Shortly after the Auntie Grizz incident, Dad packed us into the old Nash and headed for Dallas. Dad's reason for heading cross-country (remember, this was in the days before interstate highways) involved furthering his golf career by learning the secret of golf from his hero Ben Hogan, who just happened to be playing a tournament down there in Texas.
To this day, I am still convinced that rather than visiting with Ben, Dad was actually endeavoring to escape from Great Grandma Mitty and her raging band of anti-golf church ladies. They had put a great deal of effort into cultivating and training Reverend Nando and losing him to golf was thoroughly humiliating, if not a scandal that could never be erased from the church. Dad's choices were limited: either move forward into a golf career or go back to his previous career in the Army Airborne as a paratrooper... and the entire church was now very supportive of the military choice.

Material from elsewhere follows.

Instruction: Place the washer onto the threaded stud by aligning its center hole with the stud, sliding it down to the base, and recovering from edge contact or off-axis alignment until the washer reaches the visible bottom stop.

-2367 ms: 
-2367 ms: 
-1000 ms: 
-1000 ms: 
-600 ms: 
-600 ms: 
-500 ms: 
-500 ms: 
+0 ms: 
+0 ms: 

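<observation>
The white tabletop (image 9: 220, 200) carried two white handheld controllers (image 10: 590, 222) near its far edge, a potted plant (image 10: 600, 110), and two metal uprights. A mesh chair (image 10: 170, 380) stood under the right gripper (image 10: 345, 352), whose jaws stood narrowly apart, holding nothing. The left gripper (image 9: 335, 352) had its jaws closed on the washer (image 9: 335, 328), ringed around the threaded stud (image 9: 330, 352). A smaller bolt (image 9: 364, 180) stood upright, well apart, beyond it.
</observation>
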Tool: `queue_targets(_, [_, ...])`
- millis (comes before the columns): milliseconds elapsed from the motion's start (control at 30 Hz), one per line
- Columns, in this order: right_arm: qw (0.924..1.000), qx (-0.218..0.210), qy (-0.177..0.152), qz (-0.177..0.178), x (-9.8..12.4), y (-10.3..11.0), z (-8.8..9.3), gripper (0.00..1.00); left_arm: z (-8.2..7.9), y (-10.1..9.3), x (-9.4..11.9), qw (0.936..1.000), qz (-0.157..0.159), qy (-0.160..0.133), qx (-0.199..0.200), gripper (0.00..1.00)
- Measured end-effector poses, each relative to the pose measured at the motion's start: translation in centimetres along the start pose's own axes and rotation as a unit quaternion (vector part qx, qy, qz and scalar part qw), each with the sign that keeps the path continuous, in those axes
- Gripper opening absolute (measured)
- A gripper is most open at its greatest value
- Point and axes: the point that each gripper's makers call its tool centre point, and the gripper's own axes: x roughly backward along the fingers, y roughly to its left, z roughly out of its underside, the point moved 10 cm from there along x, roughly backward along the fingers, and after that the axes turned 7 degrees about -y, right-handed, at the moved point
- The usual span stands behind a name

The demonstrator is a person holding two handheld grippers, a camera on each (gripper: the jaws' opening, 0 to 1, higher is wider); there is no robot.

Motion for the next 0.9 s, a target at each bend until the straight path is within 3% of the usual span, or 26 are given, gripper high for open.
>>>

We arrived at Colonial on a stifling hot day and Nancy Jean and I were instructed to remain in the car and wait while Dad went in to see Ben. This was due to the following: A. The price of admission was five dollars and B. Five dollars was all we had left.
Dad went inside and found Mr. Hogan on the practice green.
"Mr. Hogan, my name is Norm and I just want you to know what a thrill it is to meet you."
Ben didn't even look up from his putting, turned his back to Norm and lined up another putt.
"Mr. Hogan, maybe you didn't hear me, but you're my hero and I sure would appreciate it if you would at least look at me."
Ben walked away.
"Mr. Hogan, I traveled all the way from Tennessee just to see you and spent my last five dollars to get inside and left my wife and baby out in the hot car and you won't even shake my hand?"
Ben walked farther away.
"So I guess this means you aren't gonna tell me the secret of golf, are you?" Norm began circling Mr. Hogan, in an attempt to either make eye contact or force him to acknowledge that Norm was there.
Ben turned in circles, faster than Norm could move, always showing his . . . rear.
"Okay, Mr. Hogan, just so you know, you're not my hero anymore. In fact, you are a sorry individual and if I ever see you again, I just might whup your "
I don't know the rest of it, cause Norm and Nancy Jean got into one of those angry whispering matches and Dad went and found the recruiting office and went back into the paratroopers.
But it didn't end there. From that day forth, in the Wilson family, we were not allowed to say the word Hogan. Unless it was in the proper context, such as, "You're a miserable old Hogan" or "Are you trying to Hogan me?" or "I stepped in Hogan" and various other uses.
During the late Sixties/early Seventies, when I began my period of rebellion, I secretly acquired and played Hogan irons, wore Hogan shoes and sometimes, when Dad forced me to play a junior golf tournament, I flagrantly wore the cap Hogan made famous, even though it made me look like a walking mushroom.
I have long since forgiven Ben, as I now suffer from a similar affliction, that of not wanting to talk to people. Especially when they want to know the secret of golf.